◆ **Action item**: Your task is to copy the stretch of lines in the records below that begins with the line containing "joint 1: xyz" and ends with the line containing "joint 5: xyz", exactly as written, with nothing added.

◆ **Records**:
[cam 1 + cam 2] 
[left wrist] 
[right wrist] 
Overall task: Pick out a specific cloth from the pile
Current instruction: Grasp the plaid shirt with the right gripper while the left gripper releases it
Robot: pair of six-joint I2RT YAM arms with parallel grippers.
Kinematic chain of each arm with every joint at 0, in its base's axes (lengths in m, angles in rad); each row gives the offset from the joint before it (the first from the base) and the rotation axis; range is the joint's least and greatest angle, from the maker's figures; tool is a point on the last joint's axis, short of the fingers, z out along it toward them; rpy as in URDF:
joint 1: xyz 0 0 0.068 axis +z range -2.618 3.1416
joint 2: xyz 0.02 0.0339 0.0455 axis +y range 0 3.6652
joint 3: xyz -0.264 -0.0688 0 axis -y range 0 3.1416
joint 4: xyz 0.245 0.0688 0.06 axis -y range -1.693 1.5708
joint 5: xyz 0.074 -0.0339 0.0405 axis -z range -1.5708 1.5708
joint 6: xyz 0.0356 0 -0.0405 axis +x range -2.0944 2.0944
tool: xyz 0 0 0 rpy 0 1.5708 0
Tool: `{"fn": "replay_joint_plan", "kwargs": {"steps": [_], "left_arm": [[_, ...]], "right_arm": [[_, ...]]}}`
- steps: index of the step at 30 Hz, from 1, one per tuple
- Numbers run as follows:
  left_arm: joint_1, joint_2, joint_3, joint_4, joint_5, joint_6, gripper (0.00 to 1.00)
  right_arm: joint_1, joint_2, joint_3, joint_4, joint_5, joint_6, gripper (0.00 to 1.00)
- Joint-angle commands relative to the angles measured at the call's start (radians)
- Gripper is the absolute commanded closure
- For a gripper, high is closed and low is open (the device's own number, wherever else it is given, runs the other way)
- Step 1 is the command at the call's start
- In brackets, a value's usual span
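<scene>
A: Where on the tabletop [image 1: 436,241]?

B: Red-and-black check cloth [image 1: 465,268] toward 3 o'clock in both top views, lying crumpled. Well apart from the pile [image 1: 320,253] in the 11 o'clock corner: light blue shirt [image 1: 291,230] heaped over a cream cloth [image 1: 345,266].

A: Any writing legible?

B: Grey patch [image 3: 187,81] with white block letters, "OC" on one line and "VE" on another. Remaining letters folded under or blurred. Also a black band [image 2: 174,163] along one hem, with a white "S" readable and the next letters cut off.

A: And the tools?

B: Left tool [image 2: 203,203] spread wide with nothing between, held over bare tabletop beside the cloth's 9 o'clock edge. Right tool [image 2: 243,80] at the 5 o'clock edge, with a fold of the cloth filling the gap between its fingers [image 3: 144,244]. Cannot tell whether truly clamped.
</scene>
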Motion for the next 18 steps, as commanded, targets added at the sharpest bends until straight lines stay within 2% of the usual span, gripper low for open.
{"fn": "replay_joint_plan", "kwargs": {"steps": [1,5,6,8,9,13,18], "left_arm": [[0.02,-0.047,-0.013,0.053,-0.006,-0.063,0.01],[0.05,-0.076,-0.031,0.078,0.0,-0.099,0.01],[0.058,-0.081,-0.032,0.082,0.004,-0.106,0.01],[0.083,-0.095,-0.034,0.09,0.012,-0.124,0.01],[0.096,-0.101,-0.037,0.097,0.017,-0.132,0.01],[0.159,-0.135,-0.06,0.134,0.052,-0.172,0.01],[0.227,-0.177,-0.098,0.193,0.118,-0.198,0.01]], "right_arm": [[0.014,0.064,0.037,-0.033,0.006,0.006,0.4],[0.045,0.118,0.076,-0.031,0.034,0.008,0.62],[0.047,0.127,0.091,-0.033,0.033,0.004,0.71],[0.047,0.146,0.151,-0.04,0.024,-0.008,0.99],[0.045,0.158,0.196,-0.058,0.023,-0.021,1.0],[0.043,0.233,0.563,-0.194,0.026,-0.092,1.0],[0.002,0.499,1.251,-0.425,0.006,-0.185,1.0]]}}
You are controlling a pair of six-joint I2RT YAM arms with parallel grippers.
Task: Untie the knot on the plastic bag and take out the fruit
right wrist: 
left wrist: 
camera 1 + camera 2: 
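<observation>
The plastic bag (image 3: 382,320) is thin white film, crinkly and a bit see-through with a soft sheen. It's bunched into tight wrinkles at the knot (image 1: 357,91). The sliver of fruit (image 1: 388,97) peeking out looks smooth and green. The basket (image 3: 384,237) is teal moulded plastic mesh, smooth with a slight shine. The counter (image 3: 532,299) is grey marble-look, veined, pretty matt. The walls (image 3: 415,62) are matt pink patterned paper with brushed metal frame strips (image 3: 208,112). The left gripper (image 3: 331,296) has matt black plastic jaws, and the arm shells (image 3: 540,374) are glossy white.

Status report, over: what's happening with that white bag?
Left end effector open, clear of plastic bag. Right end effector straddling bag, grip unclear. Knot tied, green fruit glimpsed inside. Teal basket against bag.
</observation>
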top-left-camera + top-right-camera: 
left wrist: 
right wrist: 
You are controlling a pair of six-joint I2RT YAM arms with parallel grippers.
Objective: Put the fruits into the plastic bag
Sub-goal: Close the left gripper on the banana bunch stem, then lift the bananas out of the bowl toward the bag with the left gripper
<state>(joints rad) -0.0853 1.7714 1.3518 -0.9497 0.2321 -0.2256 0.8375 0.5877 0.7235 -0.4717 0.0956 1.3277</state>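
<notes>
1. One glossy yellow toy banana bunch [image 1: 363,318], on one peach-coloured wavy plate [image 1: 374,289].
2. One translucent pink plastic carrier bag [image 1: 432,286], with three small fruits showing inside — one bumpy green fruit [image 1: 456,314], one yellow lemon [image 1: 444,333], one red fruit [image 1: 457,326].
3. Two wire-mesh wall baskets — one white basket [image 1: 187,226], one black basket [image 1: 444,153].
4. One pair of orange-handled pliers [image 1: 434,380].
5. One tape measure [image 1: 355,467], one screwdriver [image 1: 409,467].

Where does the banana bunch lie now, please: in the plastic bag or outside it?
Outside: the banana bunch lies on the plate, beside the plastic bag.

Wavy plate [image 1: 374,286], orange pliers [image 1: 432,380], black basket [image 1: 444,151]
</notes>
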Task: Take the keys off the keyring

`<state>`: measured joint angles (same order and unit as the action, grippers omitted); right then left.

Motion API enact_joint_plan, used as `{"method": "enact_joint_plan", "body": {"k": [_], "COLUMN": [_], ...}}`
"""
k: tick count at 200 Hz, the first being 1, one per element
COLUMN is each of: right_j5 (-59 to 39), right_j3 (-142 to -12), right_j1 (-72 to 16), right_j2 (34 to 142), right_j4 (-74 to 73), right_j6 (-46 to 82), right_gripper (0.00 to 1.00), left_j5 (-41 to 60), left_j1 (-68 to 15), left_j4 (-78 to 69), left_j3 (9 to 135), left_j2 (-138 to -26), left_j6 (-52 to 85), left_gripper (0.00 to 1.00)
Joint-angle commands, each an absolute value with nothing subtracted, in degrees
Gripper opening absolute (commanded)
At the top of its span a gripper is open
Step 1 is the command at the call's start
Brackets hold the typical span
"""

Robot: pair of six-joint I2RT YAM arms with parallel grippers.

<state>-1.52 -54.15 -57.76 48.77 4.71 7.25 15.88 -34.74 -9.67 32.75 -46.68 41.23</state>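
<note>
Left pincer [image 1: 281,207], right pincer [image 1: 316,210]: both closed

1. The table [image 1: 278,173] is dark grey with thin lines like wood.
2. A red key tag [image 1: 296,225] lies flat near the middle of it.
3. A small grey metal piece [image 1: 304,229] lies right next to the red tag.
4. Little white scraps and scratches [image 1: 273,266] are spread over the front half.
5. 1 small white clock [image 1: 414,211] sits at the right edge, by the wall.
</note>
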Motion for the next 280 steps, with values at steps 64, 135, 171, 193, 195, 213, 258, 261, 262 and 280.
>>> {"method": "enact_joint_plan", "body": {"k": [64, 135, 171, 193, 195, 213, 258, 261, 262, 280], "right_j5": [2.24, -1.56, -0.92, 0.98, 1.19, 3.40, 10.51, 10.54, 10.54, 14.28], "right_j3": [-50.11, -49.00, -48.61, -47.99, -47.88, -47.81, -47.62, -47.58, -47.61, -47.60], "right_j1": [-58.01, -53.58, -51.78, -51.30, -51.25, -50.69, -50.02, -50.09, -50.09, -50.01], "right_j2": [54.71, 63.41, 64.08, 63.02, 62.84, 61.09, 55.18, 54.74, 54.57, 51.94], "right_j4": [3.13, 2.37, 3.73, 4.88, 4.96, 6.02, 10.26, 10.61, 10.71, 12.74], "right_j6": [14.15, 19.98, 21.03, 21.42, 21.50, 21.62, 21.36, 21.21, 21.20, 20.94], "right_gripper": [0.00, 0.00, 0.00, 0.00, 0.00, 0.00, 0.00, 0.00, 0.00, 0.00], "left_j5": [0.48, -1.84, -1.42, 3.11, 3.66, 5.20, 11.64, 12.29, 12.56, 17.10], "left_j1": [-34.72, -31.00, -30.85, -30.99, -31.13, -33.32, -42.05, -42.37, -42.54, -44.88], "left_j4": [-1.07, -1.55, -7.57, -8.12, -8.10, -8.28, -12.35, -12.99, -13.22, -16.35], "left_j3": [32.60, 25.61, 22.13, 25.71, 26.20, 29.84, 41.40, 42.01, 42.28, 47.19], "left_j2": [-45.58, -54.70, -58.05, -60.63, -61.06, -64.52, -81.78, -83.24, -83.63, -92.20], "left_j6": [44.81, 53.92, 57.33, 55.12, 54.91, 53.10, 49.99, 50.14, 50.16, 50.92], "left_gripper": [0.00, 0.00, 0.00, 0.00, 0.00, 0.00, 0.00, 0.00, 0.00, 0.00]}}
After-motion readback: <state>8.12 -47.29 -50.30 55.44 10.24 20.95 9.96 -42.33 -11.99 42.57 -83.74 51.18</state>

◆ **Answer space**:
joint 1: xyz 0 0 0.068 axis +z range -2.618 3.1416
joint 2: xyz 0.02 0.0339 0.0455 axis +y range 0 3.6652
joint 3: xyz -0.264 -0.0688 0 axis -y range 0 3.1416
joint 4: xyz 0.245 0.0688 0.06 axis -y range -1.693 1.5708
joint 5: xyz 0.074 -0.0339 0.0405 axis -z range -1.5708 1.5708

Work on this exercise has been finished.